*WORK INSTRUCTION*
Retype, exactly as they appear below, the lines between the line holding "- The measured" and the line holding "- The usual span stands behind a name", both ends included.

*THE DATA*
::::::::::

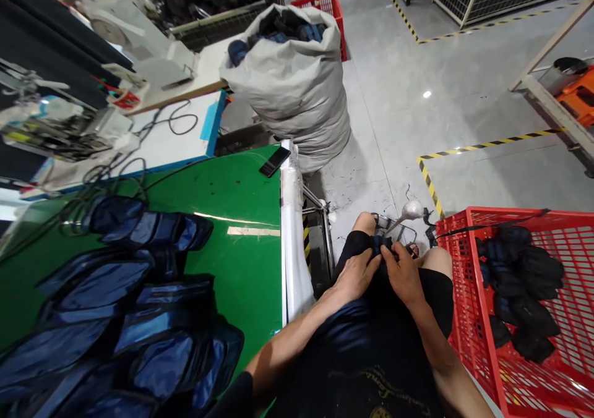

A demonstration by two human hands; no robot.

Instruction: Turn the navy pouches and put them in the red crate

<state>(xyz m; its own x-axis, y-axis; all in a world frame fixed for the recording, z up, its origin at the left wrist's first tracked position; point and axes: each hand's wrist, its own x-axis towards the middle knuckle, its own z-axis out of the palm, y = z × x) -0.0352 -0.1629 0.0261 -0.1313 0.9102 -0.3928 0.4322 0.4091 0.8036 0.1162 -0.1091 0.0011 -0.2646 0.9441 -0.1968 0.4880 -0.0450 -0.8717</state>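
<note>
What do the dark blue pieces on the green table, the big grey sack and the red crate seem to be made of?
Dark blue pieces: likely synthetic fabric with a slight sheen, going by highlights and soft folds. Grey sack: probably woven plastic, matte and creased. Red crate: rigid moulded plastic with a lattice wall. Both hands, left hand and right hand, hold a small dark piece, apparently similar fabric.

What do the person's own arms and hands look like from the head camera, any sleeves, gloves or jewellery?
Both forearms are bare from the elbow down. The left hand and the right hand wear no gloves, and no watch, ring or wristband shows. At the lower edge, a dark sleeve covers the left upper arm. The right upper arm is out of frame. The fingers are bare too.
</note>
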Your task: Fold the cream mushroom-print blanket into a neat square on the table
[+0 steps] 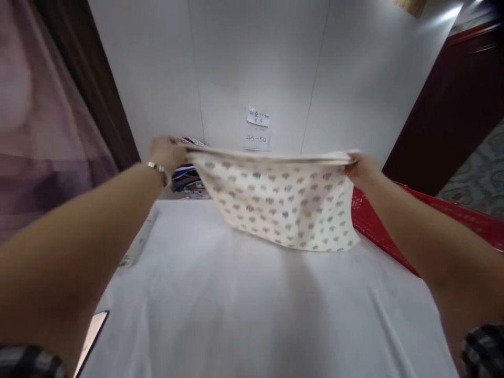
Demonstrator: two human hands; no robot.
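Note:
A cream cloth [283, 202] with small printed motifs hangs stretched between my two hands over the table. My left hand [167, 154] is closed on its upper left corner; a bracelet circles that wrist. At the upper right corner my right hand [362, 169] grips the same edge. The upper edge looks folded or rolled, and the lower edge hangs down near the white tablecloth [236, 315]. Whether the cloth is a garment or a plain piece, I cannot tell.
A stack of folded fabrics [191, 181] sits behind my left hand. To the right stands a red plastic basket [378, 231]. A phone or tablet [92, 336] lies at lower left. Handwritten paper labels [258, 116] are stuck on the white wall. A pinkish curtain [51, 115] hangs left.

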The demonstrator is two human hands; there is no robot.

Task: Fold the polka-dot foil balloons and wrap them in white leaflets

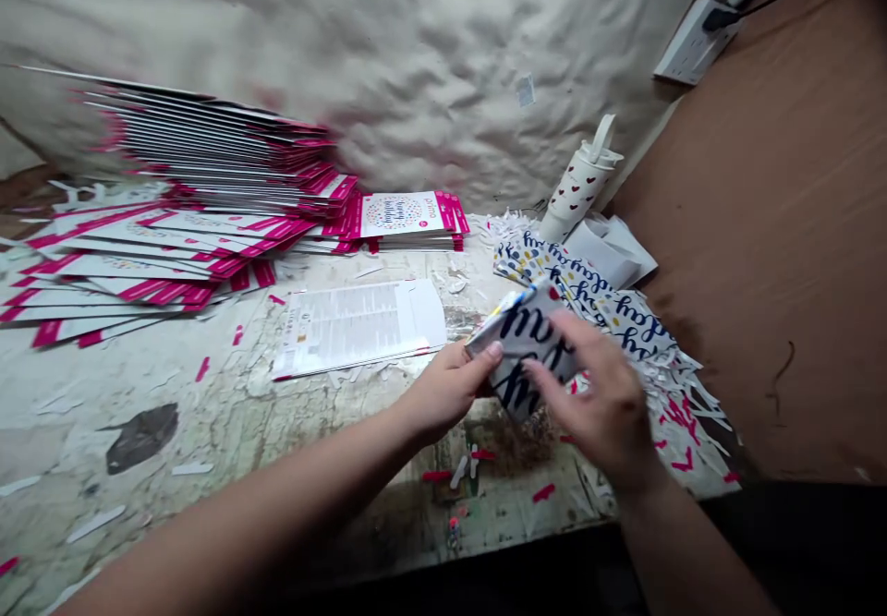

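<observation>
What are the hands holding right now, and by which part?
A printed sheet with navy script: the left hand holds its left edge, the right hand its right side.

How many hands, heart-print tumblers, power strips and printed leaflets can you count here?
Hands: 2 (left hand, right hand)
Heart-print tumbler: 1
Power strip: 1
Printed leaflet: 1
Total: 5

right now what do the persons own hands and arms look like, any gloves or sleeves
The left hand and right hand are bare, with no gloves, rings or watch showing. The left forearm and right forearm show no sleeves within the frame.
</observation>
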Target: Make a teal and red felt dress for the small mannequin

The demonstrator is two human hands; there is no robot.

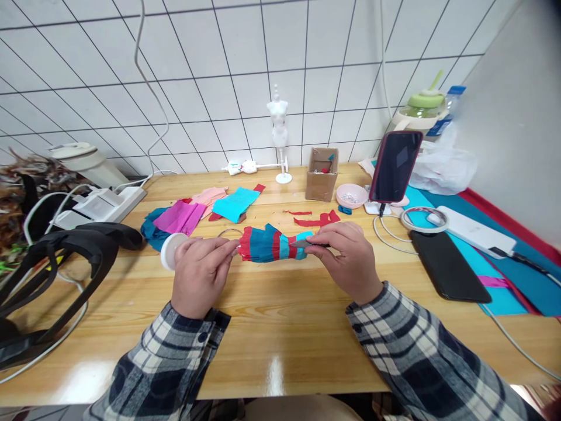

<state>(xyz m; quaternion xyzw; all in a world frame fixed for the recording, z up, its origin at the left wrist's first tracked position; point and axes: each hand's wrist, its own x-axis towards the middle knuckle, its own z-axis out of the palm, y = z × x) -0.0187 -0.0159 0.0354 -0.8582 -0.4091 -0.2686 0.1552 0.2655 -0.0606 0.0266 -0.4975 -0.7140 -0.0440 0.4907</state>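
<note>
A small mannequin wearing a crepe-paper dress [263, 244] in red, teal and light blue lies sideways between my hands, above the table. Its round white base [168, 252] sticks out to the left of my left hand [202, 266], which is closed round the stand near the dress's red hem. At the light-blue top end, my right hand [344, 257] pinches slim grey tweezers [302, 243], whose tip points left onto the dress. My right fingers hide part of the mannequin's upper end.
Behind stand a white mannequin [279, 126], a cardboard box [322, 175] and a pink bowl [352, 196]. Red scraps [318, 220] and coloured crepe paper [236, 203] lie around. At right are a propped phone [395, 166], a black phone [449, 266] and tape [424, 219]; a black headset strap [87, 269] is left.
</note>
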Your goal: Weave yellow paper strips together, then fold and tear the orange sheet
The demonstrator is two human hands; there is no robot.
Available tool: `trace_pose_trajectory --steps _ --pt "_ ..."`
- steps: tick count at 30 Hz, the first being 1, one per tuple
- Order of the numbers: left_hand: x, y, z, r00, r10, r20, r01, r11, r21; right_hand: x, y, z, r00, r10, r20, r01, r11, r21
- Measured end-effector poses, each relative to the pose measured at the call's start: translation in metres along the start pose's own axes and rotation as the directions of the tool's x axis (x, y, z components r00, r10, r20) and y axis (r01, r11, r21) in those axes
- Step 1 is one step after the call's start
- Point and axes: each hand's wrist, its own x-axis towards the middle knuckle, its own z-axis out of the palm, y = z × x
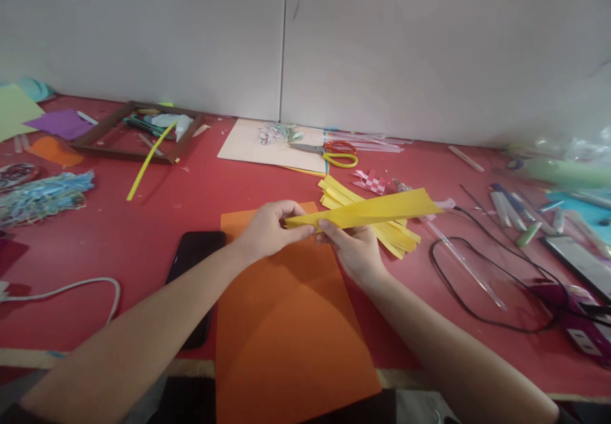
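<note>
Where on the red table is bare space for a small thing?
Bare red table shows between the blue fringe and the black phone, also between the brown frame and the orange sheet. Crowded: right side, with black cable and pens.

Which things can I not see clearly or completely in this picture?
In the head view:
Black phone: middle hidden by the left forearm.
Yellow pile: number unclear, partly covered by the held yellow strip.
Orange sheet: one corner cut off by bottom edge.
Clear plastic, right: blurred.

Left grip (271, 230), right grip (359, 251), both pinching, forearms (157, 330) converging
</note>
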Motion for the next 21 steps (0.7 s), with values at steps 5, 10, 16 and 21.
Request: trace_pose_trajectory --steps 5,10,16,21 --pt "-0.001 -0.003 0.0 0.996 0.029 0.082 -0.027 0.999 -0.023 -0.002 -0.002 0.0 0.997 -0.038 0.062 0.045 0.992 -0.118" --pt "-0.002 0.002 0.0 0.999 -0.019 0.04 0.017 0.999 0.044 -0.003 -0.003 0.001 1.0 -0.027 0.017 0.028 0.993 -0.119" --pt "0.001 0.001 -0.002 0.99 -0.023 -0.139 0.019 0.999 -0.031 0.01 -0.009 -0.004 0.983 -0.011 -0.183 0.028 0.995 0.096" --pt "0.007 -0.006 -0.006 0.964 -0.009 -0.267 -0.031 0.989 -0.146 0.017 -0.012 -0.013 0.959 -0.033 -0.282 0.064 0.993 0.099"
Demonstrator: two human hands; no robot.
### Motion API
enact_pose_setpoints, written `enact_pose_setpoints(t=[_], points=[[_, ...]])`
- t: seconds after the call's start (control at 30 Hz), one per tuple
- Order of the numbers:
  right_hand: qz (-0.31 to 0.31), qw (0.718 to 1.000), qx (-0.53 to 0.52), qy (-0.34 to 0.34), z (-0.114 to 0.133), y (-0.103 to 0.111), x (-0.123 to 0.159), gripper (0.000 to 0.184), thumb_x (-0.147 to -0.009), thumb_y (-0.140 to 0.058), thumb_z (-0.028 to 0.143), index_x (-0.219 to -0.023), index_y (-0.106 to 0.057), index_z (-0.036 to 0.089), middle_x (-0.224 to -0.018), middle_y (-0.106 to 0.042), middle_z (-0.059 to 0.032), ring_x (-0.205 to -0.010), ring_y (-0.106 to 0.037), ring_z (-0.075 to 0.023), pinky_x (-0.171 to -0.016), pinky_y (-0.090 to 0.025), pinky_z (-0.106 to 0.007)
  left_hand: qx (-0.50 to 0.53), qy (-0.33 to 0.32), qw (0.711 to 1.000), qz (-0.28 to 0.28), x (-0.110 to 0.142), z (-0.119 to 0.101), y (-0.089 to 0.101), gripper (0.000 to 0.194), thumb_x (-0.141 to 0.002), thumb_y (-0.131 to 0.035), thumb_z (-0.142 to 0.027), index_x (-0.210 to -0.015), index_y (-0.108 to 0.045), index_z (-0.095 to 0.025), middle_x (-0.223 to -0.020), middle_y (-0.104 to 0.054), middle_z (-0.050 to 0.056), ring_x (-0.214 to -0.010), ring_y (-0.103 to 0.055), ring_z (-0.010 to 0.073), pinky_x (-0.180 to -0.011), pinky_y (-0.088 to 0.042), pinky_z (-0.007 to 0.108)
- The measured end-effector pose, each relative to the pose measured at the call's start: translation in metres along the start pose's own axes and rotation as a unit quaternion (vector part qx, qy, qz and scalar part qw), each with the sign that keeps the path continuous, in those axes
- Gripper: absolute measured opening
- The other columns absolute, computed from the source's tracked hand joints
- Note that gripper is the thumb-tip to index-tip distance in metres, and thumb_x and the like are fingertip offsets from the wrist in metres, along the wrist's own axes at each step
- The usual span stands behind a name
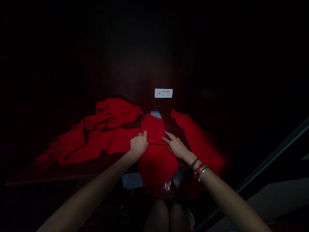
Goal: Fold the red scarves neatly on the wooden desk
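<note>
A red scarf [156, 161] lies lengthwise in front of me, with a crosswise fold edge at its middle and its fringed end hanging over the near table edge. My left hand [139, 143] is closed at the left end of that fold, gripping the cloth with the thumb uppermost; a ring shows on one finger. At the fold's right side, my right hand [175, 144] rests with fingers stretched out and spread, the tips on the scarf. Another length of red cloth [116, 138] runs leftward from beneath the scarf.
A crumpled, fringed red scarf [113, 111] lies at the back left of the dark table [43, 174]. More red cloth [200, 141] stretches along the right. A white wall socket [163, 93] is behind. Pale paper [132, 180] shows below the table edge. The surroundings are very dark.
</note>
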State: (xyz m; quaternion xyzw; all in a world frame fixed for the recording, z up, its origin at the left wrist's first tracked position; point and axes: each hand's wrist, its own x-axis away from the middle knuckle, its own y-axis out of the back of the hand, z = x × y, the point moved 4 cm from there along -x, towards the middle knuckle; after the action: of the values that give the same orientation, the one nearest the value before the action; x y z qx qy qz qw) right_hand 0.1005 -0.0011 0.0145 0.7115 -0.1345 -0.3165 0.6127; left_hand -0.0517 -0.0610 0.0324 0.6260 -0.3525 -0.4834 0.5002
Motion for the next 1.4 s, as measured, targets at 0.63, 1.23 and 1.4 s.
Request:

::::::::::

*YOUR RESPONSE*
- The measured end-effector pose, each relative to the pose measured at the call's start: translation in metres along the start pose's own axes and rotation as a unit quaternion (vector part qx, qy, qz and scalar part qw), each with the sign that keeps the path continuous, in those axes
- Gripper: absolute measured opening
- The other columns absolute, computed from the source's tracked hand joints
- Note that gripper is the thumb-tip to index-tip distance in metres, and thumb_x and the like are fingertip offsets from the wrist in metres, along the wrist's own axes at each step
- The usual span stands behind a name

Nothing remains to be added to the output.